He wants the agricultural sector to choose high-quality varieties that are in demand in many markets, such as jasmine rice, and grow them.

Nguyễn Như Cường, head of the Crop Production Department, says: “The demand in the world market is diverse. Africa, the Philippines and Indonesia, for instance, prefer medium-quality. So we need to have an area to grow medium-quality rice to supply to these markets.

“At the same time we need to identify varieties to supply to fastidious high-end markets such as Europe.

“We have exported jasmine and japonica rice to high-end markets at rather high prices. ST24 and ST25 have met the requirements of demanding markets.
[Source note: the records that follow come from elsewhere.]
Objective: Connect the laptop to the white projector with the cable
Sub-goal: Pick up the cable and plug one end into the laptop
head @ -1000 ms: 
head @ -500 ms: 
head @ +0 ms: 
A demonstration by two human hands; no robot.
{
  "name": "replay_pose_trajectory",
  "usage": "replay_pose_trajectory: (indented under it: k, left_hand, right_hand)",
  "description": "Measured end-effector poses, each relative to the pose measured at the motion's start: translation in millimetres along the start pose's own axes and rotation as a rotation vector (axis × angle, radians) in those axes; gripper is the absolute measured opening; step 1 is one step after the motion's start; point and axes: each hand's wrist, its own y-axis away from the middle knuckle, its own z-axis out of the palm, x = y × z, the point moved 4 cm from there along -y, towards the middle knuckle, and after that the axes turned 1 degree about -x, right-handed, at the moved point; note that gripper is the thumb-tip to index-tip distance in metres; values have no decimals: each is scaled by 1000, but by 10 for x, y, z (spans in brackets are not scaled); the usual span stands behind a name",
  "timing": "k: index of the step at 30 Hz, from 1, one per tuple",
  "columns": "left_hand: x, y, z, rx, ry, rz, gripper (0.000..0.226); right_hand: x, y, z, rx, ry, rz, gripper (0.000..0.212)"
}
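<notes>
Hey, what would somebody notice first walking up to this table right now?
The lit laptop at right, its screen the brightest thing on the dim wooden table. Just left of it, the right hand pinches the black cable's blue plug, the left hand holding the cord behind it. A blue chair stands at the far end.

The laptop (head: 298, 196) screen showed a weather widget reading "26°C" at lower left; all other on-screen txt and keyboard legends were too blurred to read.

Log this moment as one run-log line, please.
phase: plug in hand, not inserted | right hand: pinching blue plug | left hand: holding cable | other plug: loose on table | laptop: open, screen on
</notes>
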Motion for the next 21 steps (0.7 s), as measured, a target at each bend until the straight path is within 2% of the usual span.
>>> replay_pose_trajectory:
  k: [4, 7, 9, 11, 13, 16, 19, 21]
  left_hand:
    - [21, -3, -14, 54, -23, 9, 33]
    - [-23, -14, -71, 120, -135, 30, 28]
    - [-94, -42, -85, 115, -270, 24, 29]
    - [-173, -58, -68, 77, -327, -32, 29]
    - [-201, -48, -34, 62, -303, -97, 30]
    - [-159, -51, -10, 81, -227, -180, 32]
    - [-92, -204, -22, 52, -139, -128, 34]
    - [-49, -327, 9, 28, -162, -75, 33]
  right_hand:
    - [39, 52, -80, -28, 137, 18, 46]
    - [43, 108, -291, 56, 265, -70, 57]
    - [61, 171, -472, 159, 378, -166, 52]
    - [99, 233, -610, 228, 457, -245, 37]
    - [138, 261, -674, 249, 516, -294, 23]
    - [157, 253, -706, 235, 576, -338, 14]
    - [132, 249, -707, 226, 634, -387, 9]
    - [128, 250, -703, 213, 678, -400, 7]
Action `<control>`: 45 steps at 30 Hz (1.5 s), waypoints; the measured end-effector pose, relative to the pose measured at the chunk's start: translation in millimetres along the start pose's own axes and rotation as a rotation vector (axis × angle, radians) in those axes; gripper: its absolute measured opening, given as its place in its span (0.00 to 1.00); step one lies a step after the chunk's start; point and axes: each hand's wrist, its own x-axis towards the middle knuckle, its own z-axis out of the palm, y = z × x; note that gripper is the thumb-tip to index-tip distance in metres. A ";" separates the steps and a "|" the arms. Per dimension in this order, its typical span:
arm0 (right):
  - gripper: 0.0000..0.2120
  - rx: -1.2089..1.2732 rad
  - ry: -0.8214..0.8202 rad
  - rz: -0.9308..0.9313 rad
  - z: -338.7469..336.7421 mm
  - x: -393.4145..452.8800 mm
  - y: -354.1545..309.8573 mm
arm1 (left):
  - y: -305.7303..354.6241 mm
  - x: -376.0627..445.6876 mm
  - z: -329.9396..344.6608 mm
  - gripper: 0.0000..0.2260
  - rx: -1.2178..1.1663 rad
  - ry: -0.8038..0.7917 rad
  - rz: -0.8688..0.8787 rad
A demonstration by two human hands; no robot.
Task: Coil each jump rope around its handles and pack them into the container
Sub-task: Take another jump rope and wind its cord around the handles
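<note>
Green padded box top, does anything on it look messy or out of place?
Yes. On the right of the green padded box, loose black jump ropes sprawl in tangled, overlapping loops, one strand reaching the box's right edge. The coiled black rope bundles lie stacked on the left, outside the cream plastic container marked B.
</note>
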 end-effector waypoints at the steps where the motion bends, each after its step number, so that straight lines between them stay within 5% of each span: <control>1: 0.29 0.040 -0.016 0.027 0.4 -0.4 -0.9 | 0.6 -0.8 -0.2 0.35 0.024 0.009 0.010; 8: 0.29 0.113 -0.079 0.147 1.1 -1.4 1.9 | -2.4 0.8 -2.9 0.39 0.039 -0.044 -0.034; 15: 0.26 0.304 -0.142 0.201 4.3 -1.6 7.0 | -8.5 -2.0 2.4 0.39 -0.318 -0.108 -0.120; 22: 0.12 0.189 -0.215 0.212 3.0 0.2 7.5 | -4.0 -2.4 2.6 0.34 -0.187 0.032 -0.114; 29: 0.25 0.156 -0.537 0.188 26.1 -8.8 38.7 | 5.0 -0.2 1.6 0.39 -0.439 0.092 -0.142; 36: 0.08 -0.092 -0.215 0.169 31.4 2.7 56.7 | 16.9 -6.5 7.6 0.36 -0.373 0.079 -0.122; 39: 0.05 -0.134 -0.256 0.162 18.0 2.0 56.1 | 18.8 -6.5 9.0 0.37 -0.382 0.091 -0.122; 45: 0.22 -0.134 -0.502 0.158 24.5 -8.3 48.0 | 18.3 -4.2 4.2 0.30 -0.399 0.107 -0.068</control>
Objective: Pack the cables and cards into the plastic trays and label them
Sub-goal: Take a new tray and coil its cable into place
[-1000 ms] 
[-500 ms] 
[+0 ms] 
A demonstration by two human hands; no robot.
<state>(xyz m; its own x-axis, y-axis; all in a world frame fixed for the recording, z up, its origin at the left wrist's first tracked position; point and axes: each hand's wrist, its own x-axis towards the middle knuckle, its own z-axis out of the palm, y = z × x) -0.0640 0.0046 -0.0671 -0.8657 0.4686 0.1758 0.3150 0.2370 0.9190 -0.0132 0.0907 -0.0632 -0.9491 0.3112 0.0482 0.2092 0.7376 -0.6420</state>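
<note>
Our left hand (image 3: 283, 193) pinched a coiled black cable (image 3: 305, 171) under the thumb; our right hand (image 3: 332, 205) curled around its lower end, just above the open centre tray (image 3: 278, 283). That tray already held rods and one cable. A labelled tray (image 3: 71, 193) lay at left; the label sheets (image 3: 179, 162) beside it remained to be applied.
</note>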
Yet we have limitations in exporting premium rice to fastidious markets. Official agencies and businesses need to identify and address them.

“Consumers around the world are increasingly paying attention to the origin, production processes, quality standards, and nutritional content of rice; they no longer consider rice a mere food item. Therefore, there must be greater focus on traceability and hygiene and food safety."

Many free trade agreements the country has signed provide opportunities for its farm produce to enter large markets without tariffs, but their exports can only be sustained if Vietnamese products meet quality standards and consumers’ expectations.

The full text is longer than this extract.